Os países que assinaram a declaração exigiram "eleições presidenciais com as garantias necessárias para um processo livre, justo, transparente e democrático, sem presos políticos, que inclua a participação de todos os atores políticos venezuelanos". Ratificaram que "eleições que não cumprirem essas condições carecerão de legitimidade e credibilidade".

De forma mais consensual, os governantes que participam da Cúpula em Lima aprovaram um "compromisso" contra a corrupção, tema principal deste encontro.

"Adotemos ao início desta reunião o Compromisso de Lima 'Governabilidade Democrática Contra a Corrupção'" para "expressar a firme vontade" de acabar com esse flagelo, disse o presidente peruano, Martín Vizcarra, ao abrir a primeira sessão plenária da Cúpula.

Imediatamente, os presidentes aprovaram por aclamação esse documento, algo que tradicionalmente é feito ao fim de uma reunião e não em sua primeira sessão de trabalho.

O documento de 57 pontos, que não tem poder vinculante, mas fixa uma meta a ser alcançada por todos, havia sido acordado na sexta-feira em uma reunião de chanceleres, após ser negociado pelos países americanos durante sete meses.

O compromisso contempla "avançar na luta contra a corrupção, em particular a prevenção e o combate dos subornos a funcionários públicos nacionais e estrangeiros", e "adotar um marco legal para responsabilizar as pessoas jurídicas (entidades, empresas) por atos de corrupção".

Também "promove a inclusão de cláusulas anticorrupção em todos os contratos do Estado (...) e estabelece registros de pessoas naturais e jurídicas vinculadas com atos de corrupção e lavagem de dinheiro para evitar sua contratação".

Propõe "medidas que promovam a transparência" nos gastos dos partidos políticos, "principalmente de suas campanhas eleitorais, garantindo a origem lícita das contribuições, assim como sanções pela recepção de aportes ilícitos".

"Reitero a convocação para conformar uma aliança regional contra a corrupção. E uma política de tolerância zero frente os corruptos", afirmou Vizcarra.

"O Peru assumiu o desafio da luta frontal contra a corrupção.
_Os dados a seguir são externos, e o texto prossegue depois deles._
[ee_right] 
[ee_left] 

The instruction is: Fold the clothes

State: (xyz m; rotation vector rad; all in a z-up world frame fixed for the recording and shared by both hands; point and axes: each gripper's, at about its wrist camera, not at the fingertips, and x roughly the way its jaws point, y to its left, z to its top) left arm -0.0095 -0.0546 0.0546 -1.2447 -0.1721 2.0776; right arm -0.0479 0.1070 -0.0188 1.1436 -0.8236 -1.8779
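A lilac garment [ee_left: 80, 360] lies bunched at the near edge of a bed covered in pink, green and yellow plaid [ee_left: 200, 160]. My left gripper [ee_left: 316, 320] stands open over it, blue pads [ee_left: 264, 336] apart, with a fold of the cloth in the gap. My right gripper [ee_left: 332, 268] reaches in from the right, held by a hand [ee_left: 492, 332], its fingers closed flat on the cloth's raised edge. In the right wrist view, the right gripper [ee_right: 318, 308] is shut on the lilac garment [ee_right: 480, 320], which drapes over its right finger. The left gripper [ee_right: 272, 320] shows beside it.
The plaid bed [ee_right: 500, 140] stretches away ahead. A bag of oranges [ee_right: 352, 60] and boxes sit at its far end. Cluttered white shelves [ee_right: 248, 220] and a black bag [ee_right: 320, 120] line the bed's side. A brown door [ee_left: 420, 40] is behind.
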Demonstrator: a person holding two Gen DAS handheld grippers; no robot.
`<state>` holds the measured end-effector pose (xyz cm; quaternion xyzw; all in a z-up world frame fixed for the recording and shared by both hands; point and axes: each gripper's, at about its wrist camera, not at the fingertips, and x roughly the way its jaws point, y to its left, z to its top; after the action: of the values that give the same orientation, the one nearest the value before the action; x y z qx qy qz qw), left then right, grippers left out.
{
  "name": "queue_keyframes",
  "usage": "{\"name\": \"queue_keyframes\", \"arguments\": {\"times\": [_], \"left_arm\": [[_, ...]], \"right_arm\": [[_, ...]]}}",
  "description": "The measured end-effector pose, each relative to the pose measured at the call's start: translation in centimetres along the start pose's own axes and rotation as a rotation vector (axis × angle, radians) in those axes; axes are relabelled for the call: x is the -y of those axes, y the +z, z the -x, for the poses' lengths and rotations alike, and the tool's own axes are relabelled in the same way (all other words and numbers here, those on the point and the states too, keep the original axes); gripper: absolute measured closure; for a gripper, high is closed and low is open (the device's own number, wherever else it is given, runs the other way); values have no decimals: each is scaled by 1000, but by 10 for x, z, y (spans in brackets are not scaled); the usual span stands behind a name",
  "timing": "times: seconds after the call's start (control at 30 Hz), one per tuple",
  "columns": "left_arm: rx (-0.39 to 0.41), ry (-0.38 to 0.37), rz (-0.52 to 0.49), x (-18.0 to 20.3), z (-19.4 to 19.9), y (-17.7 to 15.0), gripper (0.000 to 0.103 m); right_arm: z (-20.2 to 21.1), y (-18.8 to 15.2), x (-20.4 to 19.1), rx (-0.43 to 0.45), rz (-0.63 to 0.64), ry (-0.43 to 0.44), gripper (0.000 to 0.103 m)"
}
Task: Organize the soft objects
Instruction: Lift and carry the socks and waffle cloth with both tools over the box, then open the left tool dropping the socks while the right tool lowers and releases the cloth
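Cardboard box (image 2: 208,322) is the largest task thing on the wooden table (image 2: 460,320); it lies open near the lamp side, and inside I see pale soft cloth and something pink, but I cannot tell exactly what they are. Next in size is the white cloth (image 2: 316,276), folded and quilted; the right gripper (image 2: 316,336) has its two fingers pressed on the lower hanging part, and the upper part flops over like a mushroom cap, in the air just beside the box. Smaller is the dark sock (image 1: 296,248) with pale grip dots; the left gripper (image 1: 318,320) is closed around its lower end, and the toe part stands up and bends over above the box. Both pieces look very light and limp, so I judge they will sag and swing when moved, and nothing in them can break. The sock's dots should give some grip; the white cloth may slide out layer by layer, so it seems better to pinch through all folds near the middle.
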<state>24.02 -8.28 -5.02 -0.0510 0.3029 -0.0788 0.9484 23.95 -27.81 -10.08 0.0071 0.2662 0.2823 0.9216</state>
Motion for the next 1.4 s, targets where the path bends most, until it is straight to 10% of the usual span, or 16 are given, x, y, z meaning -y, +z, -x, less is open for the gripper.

Essa é a prioridade do meu governo", acrescentou, em alusão a sua chegada ao poder há três semanas, após a renúncia de Pedro Pablo Kuczynski, envolvido em denúncias de corrupção.

Na sexta-feira, o Trump, que não foi a Lima para preparar uma resposta ao suposto uso de armas químicas pelo governo de Bashar al-Assad, ordenou atacar vários alvos sensíveis na Síria em coordenação com França e Grã-Bretanha, contando com o apoio da Otan.

Depois de aprovarem o compromisso contra a corrupção, os presidentes visitantes começaram seus discursos.

Neste sábado à tarde, Pence teve uma agenda cheia de reuniões bilaterais à margem do evento com os presidentes de Peru, Canadá, México, Colômbia, Argentina, Chile, e uma reunião multilateral com os líderes do Caribe.

A Cúpula termina neste sábado e, além da luta contra a corrupção, os presidentes poderiam discutir sobre a situação na Venezuela e um pedido americano para aumentar as sanções contra o governo de Nicolás Maduro.